Gartentipps, 19.07.2019

Ist ein Tierbegräbnis auf dem eigenen Grundstück erlaubt?

Der Tod eines geliebten Haustieres ist schmerzvoll. Ähnlich wie nach dem Tod eines Menschen, möchte man auch beim Tier, dass es selbst nach seinem Ableben noch möglichst nah bei einem ist.

Viele Betroffene denken daher über die Bestattung im eigenen Garten nach - doch ist das eigentlich erlaubt?

Allgemein lässt sich sagen, dass rechtlich nur wenig gegen die Tierbestattung im eigenen Garten spricht - unabhängig, ob es sich bei dem Tier um einen Hamster oder einen Husky handelt.

 - Bild: Achim Otto

Wichtig bei der Tierbestattung: Das Tiergrab muss sich auf privatem Grund befinden; Beerdigungen auf öffentlichem Grund, etwa in einem Park oder Wald, sind tabu und werden mit hohen Bußgeldern geahndet.

Sollte sich ihr Grundstück in einem Trinkwasserschutzgebiet befinden, ist die Tierbestattung allerdings untersagt.

Für das Land Bremen gilt aufgrund seiner dichten Besiedlung und des hohen Grundwasserstandes übrigens eine Ausnahme: Hier sind Tierbestattungen auch auf Privatgrund nicht gestattet.

Weiterhin sollte eine Gartenbestattung nicht in Betracht gezogen werden, wenn  das Tier an einer ansteckenden Krankheit gestorben ist.

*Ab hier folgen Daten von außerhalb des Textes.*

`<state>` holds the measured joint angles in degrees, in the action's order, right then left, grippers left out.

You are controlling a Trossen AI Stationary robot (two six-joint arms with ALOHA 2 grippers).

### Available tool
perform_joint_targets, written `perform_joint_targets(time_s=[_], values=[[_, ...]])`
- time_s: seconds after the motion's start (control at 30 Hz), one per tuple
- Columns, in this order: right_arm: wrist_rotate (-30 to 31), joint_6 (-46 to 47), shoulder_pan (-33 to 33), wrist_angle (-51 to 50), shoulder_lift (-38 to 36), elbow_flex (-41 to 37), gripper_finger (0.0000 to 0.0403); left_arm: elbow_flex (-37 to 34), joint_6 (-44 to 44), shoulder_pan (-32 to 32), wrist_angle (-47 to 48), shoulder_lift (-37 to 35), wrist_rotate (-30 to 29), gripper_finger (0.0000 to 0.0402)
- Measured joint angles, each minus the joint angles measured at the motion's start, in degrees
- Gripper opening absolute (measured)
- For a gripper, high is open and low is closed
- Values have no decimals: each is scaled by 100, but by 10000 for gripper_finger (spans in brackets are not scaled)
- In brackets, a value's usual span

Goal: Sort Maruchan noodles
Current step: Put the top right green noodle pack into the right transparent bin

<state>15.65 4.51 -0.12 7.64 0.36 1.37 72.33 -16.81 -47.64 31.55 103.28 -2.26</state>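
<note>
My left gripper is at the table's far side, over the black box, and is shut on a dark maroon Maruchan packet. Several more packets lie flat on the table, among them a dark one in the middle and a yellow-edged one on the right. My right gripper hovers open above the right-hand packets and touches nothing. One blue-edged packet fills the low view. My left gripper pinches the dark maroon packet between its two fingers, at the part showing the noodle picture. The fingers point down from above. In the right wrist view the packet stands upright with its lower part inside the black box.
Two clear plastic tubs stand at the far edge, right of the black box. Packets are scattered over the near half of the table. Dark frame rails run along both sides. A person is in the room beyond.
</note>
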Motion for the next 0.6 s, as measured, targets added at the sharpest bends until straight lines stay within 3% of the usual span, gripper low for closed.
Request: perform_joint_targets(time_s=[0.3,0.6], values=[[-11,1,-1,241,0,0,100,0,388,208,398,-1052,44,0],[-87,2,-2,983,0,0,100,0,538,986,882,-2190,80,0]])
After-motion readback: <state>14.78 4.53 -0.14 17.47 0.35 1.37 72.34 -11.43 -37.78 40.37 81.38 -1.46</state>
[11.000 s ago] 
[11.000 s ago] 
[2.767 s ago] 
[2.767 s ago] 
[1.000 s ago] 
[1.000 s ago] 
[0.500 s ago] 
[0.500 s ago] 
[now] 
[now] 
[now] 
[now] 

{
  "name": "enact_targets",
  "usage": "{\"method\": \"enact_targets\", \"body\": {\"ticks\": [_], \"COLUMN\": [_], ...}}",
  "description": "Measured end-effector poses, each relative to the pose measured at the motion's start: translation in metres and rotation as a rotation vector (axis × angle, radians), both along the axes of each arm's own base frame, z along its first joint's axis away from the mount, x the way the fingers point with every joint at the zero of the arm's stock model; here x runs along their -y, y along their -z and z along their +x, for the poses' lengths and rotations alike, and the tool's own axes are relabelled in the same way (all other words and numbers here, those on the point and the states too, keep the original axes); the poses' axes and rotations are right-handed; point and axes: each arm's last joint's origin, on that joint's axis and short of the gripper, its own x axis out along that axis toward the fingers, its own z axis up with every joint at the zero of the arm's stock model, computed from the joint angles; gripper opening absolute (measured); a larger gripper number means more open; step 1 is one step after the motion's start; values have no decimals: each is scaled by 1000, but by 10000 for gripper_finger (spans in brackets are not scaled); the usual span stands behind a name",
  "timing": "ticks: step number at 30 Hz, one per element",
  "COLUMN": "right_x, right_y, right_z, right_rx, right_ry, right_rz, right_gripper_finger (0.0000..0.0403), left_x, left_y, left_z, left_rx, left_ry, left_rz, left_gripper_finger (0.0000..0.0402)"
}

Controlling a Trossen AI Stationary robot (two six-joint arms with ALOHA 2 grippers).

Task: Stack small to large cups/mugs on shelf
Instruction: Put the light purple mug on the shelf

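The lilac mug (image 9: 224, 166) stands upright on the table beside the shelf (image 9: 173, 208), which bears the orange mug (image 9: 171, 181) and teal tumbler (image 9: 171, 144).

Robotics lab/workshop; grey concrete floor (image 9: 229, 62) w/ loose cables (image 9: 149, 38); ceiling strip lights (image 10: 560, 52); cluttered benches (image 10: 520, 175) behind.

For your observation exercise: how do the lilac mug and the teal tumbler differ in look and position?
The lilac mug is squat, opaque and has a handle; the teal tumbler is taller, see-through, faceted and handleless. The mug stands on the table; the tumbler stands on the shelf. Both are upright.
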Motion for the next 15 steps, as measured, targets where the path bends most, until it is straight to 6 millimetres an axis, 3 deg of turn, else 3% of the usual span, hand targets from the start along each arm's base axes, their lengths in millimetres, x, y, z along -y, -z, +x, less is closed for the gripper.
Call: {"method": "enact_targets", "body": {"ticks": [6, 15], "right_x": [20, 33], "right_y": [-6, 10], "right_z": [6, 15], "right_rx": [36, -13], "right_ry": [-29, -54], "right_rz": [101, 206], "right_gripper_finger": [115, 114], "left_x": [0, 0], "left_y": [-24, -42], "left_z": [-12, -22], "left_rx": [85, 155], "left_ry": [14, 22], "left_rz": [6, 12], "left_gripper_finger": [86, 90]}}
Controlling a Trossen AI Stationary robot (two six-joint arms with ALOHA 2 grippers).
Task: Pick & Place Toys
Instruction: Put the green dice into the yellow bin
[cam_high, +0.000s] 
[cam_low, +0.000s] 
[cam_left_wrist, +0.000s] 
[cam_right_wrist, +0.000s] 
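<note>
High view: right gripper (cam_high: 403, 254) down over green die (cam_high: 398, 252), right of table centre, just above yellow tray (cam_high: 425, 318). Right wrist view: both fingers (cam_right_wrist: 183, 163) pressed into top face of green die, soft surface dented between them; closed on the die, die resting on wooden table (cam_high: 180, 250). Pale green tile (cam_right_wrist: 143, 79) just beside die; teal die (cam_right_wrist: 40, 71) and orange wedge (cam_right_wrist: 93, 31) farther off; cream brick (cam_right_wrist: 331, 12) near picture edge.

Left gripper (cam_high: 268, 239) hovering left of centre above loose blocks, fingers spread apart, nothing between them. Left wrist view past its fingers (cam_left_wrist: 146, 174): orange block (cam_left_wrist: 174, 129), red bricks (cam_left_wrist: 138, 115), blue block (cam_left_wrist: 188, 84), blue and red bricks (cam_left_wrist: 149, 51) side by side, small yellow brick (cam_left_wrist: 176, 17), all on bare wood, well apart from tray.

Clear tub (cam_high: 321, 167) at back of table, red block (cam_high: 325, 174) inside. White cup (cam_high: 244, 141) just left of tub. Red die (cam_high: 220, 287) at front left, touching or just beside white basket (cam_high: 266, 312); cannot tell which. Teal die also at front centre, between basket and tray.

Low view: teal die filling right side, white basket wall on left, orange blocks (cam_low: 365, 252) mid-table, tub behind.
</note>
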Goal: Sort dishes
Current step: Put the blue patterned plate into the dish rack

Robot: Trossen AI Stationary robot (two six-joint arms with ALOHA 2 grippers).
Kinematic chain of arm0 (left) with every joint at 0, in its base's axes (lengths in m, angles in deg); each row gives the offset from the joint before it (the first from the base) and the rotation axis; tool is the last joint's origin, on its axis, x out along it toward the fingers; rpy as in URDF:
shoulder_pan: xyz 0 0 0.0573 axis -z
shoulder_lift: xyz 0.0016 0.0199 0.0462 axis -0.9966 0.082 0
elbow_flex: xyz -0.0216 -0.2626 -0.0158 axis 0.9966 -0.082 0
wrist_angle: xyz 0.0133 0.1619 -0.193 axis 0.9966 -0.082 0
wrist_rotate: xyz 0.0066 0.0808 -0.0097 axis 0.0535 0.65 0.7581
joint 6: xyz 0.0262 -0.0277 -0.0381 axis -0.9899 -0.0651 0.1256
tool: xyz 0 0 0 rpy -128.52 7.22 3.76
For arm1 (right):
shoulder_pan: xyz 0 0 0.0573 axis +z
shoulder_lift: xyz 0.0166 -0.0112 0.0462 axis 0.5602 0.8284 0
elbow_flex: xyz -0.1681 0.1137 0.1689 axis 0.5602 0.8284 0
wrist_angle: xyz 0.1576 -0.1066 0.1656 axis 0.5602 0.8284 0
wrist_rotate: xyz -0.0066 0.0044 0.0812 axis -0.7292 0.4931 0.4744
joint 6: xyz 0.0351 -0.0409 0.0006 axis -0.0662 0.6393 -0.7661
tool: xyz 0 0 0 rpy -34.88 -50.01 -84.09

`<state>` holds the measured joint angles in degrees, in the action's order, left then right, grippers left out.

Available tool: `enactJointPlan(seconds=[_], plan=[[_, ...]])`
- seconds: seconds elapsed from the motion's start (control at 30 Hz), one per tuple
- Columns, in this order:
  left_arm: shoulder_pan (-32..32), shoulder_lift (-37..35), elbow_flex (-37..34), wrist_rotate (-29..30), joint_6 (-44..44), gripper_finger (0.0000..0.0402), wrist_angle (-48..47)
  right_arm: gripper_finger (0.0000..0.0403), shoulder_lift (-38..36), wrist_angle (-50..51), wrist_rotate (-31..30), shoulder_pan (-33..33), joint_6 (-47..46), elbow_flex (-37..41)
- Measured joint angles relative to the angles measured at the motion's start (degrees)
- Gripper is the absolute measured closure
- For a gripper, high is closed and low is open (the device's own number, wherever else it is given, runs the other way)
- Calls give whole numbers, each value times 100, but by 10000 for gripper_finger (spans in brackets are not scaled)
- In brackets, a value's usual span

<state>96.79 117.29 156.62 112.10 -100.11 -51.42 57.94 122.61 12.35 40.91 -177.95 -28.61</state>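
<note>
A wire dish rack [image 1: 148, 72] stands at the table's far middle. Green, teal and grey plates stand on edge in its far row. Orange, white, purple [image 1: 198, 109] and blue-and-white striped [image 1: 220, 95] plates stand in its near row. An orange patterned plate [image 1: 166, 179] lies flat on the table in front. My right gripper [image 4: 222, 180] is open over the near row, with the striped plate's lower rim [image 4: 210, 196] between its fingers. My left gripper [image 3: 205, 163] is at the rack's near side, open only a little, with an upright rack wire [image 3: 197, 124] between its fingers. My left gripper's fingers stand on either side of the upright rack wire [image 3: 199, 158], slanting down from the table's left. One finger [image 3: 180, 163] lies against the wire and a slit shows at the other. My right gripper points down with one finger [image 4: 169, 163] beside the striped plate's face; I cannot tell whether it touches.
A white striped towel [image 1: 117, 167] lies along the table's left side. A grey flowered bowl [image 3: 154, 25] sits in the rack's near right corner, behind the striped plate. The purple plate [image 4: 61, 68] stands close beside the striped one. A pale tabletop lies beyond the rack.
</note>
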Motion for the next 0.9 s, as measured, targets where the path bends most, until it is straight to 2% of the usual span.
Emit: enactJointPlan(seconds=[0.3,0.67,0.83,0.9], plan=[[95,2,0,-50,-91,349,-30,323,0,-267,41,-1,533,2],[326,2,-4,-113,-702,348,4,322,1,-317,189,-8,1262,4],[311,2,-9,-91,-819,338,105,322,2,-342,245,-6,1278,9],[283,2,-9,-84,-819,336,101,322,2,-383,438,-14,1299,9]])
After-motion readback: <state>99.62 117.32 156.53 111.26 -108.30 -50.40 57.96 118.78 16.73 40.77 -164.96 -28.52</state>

Achten Sie zudem darauf, dass Sie das Grab, je nach Größe des Tieres, tief genug ausheben. Bei Katzen etwa empfiehlt sich eine Tiefe von 60 cm. Das tote Tier sollte bei seiner Beerdigung in leicht abbaubares Material, etwa eine Baumwolldecke oder in Pappe, eingewickelt werden.